Si l'on en croit cette dame, la réforme décisive profiterait à chacun d'entre nous, veillerait aux seuls intérêts de tous les peuples. Ce qui n'apparaît guère convaincant. De fait, jusqu'ici l'action du F.M.I. a toujours été d'aider à l'exploitation des moins nantis par une poignée de privilégiés.

D'autre part, notre prétendue bienfaitrice occulte soigneusement l'impasse dans laquelle un système rapace a voulu s'engager. Ce dernier en effet, ne peut plus augmenter son pactole en recourant aux moyens habituels. Car, réchauffement climatique, pollutions endémiques, imminente fin du pétrole, disparition inéluctable de métaux indispensables, colossaux endettements collectifs, vieillissement du producteur-consommateur des pays industriels,... désormais lui commandent d'autres façons d'accaparer pouvoir et richesse.

Une question dès lors vient à l'esprit : dans quelle direction l'activité prédatrice des plus fortunés va-t-elle maintenant se diriger ?

    Sans grande surprise, c'est la spéculation boursière qui divulgue ce qu'on nous prépare en catimini.

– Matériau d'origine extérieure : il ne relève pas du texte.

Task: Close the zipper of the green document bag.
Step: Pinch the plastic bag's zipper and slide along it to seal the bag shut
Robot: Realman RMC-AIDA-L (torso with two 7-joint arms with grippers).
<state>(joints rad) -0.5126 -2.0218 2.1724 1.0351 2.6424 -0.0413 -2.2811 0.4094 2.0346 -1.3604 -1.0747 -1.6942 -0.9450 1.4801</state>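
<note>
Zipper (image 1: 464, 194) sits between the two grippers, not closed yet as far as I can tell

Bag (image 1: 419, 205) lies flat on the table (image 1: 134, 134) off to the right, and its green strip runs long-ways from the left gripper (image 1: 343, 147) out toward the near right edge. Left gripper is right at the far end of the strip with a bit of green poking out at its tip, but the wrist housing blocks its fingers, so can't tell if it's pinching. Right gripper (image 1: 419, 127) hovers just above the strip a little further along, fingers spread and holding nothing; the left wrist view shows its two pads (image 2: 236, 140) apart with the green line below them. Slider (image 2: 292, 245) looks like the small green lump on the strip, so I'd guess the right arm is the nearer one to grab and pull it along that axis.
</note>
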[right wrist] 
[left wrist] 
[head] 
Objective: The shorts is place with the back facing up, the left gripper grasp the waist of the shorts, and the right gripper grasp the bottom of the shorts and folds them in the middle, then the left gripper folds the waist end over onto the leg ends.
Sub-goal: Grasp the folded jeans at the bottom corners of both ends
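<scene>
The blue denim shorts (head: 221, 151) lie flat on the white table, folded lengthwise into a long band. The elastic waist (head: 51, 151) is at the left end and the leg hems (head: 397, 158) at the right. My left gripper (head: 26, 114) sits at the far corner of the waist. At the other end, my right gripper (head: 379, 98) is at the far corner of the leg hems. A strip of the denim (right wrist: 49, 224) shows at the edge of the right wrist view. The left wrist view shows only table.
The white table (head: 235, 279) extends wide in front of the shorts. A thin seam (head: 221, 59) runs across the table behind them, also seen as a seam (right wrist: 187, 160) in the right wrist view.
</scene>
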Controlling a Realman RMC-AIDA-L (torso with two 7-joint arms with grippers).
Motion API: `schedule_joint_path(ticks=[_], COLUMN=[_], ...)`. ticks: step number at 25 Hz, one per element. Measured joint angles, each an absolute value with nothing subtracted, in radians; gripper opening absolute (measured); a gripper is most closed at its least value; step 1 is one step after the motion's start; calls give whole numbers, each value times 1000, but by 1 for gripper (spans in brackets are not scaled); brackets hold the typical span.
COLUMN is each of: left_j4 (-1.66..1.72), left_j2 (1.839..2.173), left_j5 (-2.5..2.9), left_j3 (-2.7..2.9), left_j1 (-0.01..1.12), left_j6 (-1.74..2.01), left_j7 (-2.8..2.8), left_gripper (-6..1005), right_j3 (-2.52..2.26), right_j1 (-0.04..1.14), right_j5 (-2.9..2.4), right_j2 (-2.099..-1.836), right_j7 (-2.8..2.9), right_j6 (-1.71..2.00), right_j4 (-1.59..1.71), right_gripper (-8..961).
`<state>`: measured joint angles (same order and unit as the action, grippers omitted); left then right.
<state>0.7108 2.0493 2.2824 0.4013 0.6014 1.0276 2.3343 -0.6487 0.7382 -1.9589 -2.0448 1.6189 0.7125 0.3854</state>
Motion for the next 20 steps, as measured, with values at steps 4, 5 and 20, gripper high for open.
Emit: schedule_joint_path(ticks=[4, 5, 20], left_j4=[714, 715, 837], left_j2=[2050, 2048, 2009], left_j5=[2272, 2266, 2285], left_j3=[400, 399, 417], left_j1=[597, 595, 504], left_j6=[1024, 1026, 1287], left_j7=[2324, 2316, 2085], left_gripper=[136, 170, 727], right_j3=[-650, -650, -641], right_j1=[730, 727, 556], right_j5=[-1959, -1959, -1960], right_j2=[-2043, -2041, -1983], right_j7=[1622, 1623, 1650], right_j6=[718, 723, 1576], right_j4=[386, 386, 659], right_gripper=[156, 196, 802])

Normalement, toute fièvre spéculatrice devait s'éteindre car s'alignant sur la profonde déprime de la vie économique actuelle. Or, nombre d'actions cotées en bourse atteignent aujourd'hui des sommets ; et ce, malgré les faillites en cascades, la forte croissance du chômage, les bénéfices en berne. Cependant, scruter dans le détail ces énormes valorisations injustifiées indique que celles-ci se concentrent sur certaines entreprises. Seules profitent les sociétés qui innovent dans l'informatique, le digital, le numérique, l'accumulation gigantesque de données, le traitement ultra-rapide des informations, les algorithmes, l'intelligence artificielle, les manipulations génétiques, la biologie cellulaire, le séquençage du génome, ...

Le Forum Économique Mondial, qui se déroule chaque année à Davos, confirme cette dynamique observée grâce aux indices boursiers. Indéniablement, selon le haut responsable de l'organisme précité, nous serions à la veille d'une quatrième révolution industrielle !

Ainsi, très prochainement, un nouveau modèle économique ne fabriquera plus des objets en pagaille. A la place, et par le biais de technologies sophistiquées, il offrira des solutions. Pour travailler plus efficacement, consommer judicieusement, s'amuser davantage, éviter les maladies, rester jeune plus longtemps, reculer indéfiniment le moment de mourir.

    Afin de conserver ses privilèges, une infime minorité a décidé de nous engager sur un chemin où les machines réguleront chacun de nos actes. Et les injonctions de celles-ci, souvent plus judicieuses que bien des raisonnements humains, annihileront peu à peu toute tentative de libre-arbitre.

Se hisser à la hauteur de ces entités quasi infaillibles, ne pourra s'accomplir qu'en « améliorant » les hommes. Mais cela est également prévu. Sans conteste, l'idéologie transhumaniste transparaît dans les projets que l'on a fait pour nous. Et dans cette perspective, de notre humanité aussi il faudra faire le deuil.

Heureusement, pour dire « non » à pareilles régressions, La Boétie nous apporte une aide précieuse. Il met effectivement en garde contre le conditionnement opéré dès l'enfance, les pulsions qui s'épanchent sans limites, la constante pression des normes collectives. C'est pourquoi, s'inspirer de  tels constats permet d'anéantir cet ultime avatar de la servitude volontaire.

Ne l'oublions jamais : c'est en ôtant les œillères que l'on parvient à rejeter le joug.